Transcribe every line below exactly; no image goes into the output.

START EXERCISE DATA

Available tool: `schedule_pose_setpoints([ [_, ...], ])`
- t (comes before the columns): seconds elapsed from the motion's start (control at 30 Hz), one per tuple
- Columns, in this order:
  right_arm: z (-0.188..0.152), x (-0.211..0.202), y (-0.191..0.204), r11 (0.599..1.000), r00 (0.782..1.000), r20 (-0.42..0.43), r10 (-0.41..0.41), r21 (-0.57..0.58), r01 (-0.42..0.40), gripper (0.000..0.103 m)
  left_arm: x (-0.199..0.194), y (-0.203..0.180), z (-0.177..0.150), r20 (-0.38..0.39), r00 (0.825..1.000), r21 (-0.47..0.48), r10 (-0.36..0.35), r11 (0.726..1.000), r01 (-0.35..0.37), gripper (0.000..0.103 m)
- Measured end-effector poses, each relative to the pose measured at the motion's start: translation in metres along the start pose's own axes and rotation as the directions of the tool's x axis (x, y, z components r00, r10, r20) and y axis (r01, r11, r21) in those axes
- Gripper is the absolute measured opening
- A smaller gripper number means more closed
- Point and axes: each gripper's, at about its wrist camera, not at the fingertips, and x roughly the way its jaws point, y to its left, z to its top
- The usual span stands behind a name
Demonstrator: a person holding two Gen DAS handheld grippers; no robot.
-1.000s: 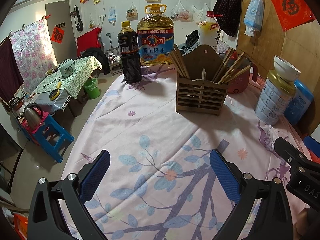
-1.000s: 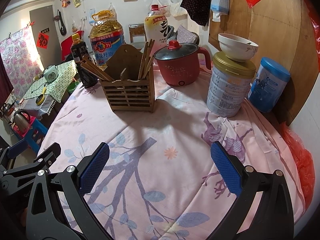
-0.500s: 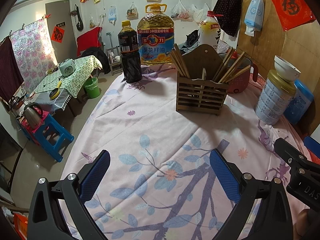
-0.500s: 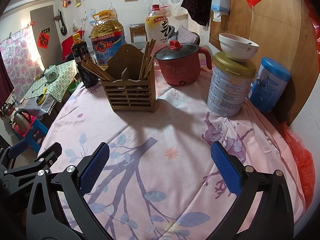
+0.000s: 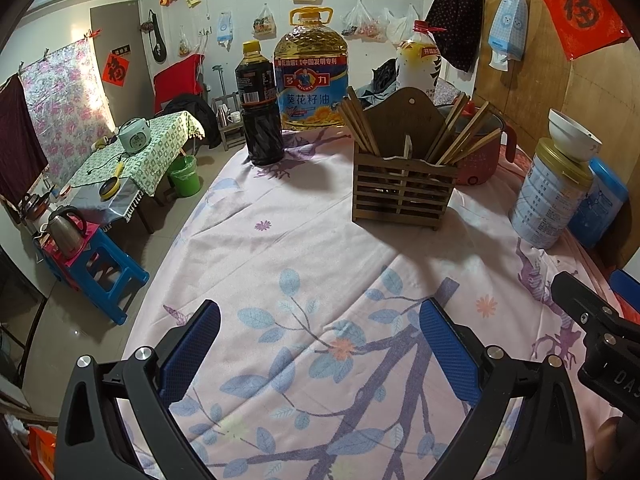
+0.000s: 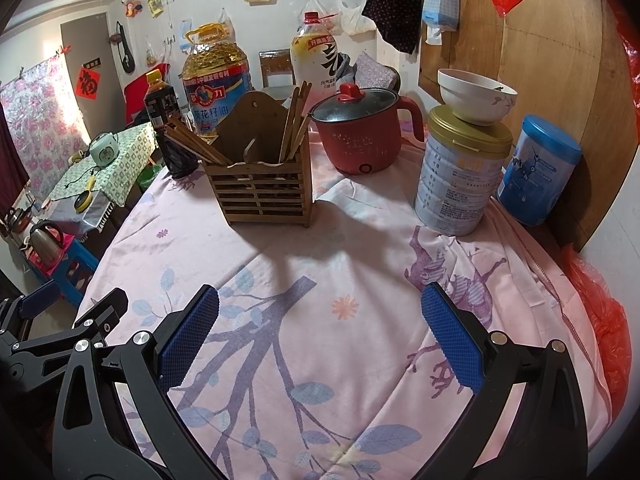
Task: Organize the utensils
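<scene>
A slatted wooden utensil holder (image 5: 402, 192) (image 6: 264, 190) stands at the far middle of the table. Several wooden chopsticks (image 5: 360, 124) lean out of its left compartment and more chopsticks (image 5: 460, 132) out of its right one; the same chopsticks (image 6: 192, 146) show in the right wrist view. My left gripper (image 5: 320, 344) hovers open over the floral tablecloth (image 5: 304, 256), well short of the holder, nothing between its blue pads. My right gripper (image 6: 320, 332) is open too, empty, beside the left one. The right gripper's black frame (image 5: 600, 332) shows at the left wrist view's right edge.
Behind the holder stand a dark sauce bottle (image 5: 258, 108), a big oil jug (image 5: 311, 76) and a red electric pot (image 6: 364, 132). A tin (image 6: 460, 176) with a white bowl (image 6: 476, 96) on top and a blue canister (image 6: 536, 172) sit at the right by the wooden wall.
</scene>
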Motion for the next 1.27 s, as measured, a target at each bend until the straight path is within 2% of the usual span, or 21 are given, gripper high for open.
schedule_pose_setpoints([
  [0.43,0.001,-0.001,0.002,1.000,1.000,0.002,0.000,-0.001,0.000,0.098,0.001,0.000,0.000,-0.002,1.000,0.002,0.000,1.000,0.000,0.097],
  [0.9,0.002,-0.002,0.004,1.000,1.000,0.007,0.003,0.001,-0.003,0.098,-0.018,-0.005,-0.008,0.060,0.998,0.044,0.001,0.999,-0.004,0.095],
  [1.07,0.002,-0.002,0.002,1.000,1.000,0.008,0.004,0.003,-0.004,0.098,-0.016,0.001,-0.007,0.030,0.999,0.016,-0.025,1.000,0.024,0.095],
  [1.27,0.000,-0.003,0.002,1.000,1.000,0.009,0.007,0.000,-0.007,0.098,-0.014,0.003,-0.002,0.026,1.000,-0.013,-0.007,1.000,0.007,0.095],
])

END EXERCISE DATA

#### [YOUR SOLUTION]
Available tool: `schedule_pose_setpoints([ [_, ...], ])`
- t (comes before the columns): seconds elapsed from the motion's start (control at 30 Hz), one per tuple
- Columns, in this order:
  right_arm: z (-0.188..0.152), x (-0.211..0.202), y (-0.191..0.204), r11 (0.599..1.000), r00 (0.782..1.000), r20 (-0.42..0.43), r10 (-0.41..0.41), r21 (-0.57..0.58), r01 (-0.42..0.40), gripper (0.000..0.103 m)
  left_arm: x (-0.199..0.194), y (-0.203..0.180), z (-0.177..0.150), r20 (-0.38..0.39), r00 (0.825..1.000), r21 (-0.47..0.48), r10 (-0.36..0.35), r11 (0.726..1.000), r01 (-0.35..0.37), gripper (0.000..0.103 m)
- Measured end-effector poses, each relative to the pose measured at the motion's start: translation in metres along the start pose's own axes and rotation as the directions of the tool's x axis (x, y, z components r00, r10, r20) and y axis (r01, r11, r21) in those axes
- Gripper is the absolute measured opening
- A smaller gripper number means more closed
- Point and axes: each gripper's, at about its wrist camera, not at the fingertips, and x roughly the way its jaws point, y to its left, z to its top
- The usual span stands behind a name
Demonstrator: a person holding two Gen DAS handheld grippers; no robot.
-1.000s: 
-1.000s: 
-0.500s: 
-0.500s: 
+0.000s: 
+0.000s: 
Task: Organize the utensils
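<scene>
A slatted wooden utensil holder (image 5: 402, 192) (image 6: 264, 190) stands at the far middle of the table. Several wooden chopsticks (image 5: 360, 124) lean out of its left compartment and more chopsticks (image 5: 460, 132) out of its right one; the same chopsticks (image 6: 192, 146) show in the right wrist view. My left gripper (image 5: 320, 344) hovers open over the floral tablecloth (image 5: 304, 256), well short of the holder, nothing between its blue pads. My right gripper (image 6: 320, 332) is open too, empty, beside the left one. The right gripper's black frame (image 5: 600, 332) shows at the left wrist view's right edge.
Behind the holder stand a dark sauce bottle (image 5: 258, 108), a big oil jug (image 5: 311, 76) and a red electric pot (image 6: 364, 132). A tin (image 6: 460, 176) with a white bowl (image 6: 476, 96) on top and a blue canister (image 6: 536, 172) sit at the right by the wooden wall.
</scene>
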Motion for the next 1.27 s, as measured, a target at each bend until the straight path is within 2% of the usual span, or 21 are given, gripper high for open.
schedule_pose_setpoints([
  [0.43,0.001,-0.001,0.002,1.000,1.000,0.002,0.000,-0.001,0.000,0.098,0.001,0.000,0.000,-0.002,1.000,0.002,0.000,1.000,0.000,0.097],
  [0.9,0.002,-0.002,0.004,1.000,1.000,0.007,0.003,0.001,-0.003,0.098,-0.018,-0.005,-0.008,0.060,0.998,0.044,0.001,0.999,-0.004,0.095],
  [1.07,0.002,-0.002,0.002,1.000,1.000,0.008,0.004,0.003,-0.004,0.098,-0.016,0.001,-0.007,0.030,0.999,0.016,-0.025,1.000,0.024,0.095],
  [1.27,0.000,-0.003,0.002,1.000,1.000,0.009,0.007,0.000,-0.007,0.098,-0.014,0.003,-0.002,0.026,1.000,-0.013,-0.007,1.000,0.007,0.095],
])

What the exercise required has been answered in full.